> On Mar 23, 2017, at 6:05 PM, Jed Brown <[email protected]> wrote:
> 
> Barry Smith <[email protected]> writes:
> 
>>  Wim,
>> 
>>    VecDotBegin/End() work by accumulating the partial values in a data 
>> structure associated with the MPI communicator until a 
>> PetscCommSplitReductionBegin() (or an VecXXXEnd()) is seen.
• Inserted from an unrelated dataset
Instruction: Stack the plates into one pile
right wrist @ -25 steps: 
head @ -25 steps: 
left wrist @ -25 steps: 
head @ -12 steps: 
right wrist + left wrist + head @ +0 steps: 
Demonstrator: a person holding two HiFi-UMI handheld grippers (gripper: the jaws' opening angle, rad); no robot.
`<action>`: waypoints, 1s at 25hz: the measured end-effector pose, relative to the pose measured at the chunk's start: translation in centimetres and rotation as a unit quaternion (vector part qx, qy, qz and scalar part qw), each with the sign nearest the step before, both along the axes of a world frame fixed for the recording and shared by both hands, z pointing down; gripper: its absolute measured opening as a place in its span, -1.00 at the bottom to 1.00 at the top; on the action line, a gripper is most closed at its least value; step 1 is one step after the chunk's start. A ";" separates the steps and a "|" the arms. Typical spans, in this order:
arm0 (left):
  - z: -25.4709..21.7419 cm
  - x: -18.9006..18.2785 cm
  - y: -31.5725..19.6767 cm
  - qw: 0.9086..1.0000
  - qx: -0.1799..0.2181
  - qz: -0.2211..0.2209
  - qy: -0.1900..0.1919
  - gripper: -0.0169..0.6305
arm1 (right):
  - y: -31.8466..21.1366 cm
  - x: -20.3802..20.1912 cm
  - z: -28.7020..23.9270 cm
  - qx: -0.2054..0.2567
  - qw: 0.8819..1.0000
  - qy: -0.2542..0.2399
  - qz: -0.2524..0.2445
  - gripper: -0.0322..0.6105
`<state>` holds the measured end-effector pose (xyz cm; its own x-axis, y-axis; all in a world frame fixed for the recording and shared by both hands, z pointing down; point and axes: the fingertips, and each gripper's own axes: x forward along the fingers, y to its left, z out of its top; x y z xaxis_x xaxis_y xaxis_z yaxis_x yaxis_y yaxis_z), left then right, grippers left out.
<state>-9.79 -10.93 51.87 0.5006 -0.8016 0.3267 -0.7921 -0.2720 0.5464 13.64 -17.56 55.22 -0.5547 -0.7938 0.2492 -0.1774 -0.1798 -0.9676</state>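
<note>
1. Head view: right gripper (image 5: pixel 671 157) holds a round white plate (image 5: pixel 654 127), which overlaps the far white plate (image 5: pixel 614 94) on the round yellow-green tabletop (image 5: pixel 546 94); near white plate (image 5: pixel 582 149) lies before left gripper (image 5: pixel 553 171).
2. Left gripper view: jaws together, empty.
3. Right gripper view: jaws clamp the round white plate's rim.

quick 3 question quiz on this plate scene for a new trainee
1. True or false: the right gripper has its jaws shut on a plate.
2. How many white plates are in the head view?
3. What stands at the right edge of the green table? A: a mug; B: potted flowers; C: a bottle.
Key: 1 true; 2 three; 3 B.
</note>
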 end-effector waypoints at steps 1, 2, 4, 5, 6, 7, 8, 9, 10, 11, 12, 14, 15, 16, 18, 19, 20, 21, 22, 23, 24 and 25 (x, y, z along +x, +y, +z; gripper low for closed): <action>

Thus in the 
>> current model only a single collection of reductions can be outstanding at 
>> the same time. 
>> 
>>   For your needs we will need to extend the functionality so there can be 
>> multiple independent sets of outstanding reductions. 
> 
> Instead of this integer, I would prefer to change
> PetscSplitReductionGet() to give a request object that can be completed.
> If it is necessary to be able to start a new norm or dot product with
> the same arguments before completing the last, then
> 
>  VecNormBegin(X,&request);
>  VecNormEnd(X,request,&nrm);
> 
> The request above could be a pointer or an integer.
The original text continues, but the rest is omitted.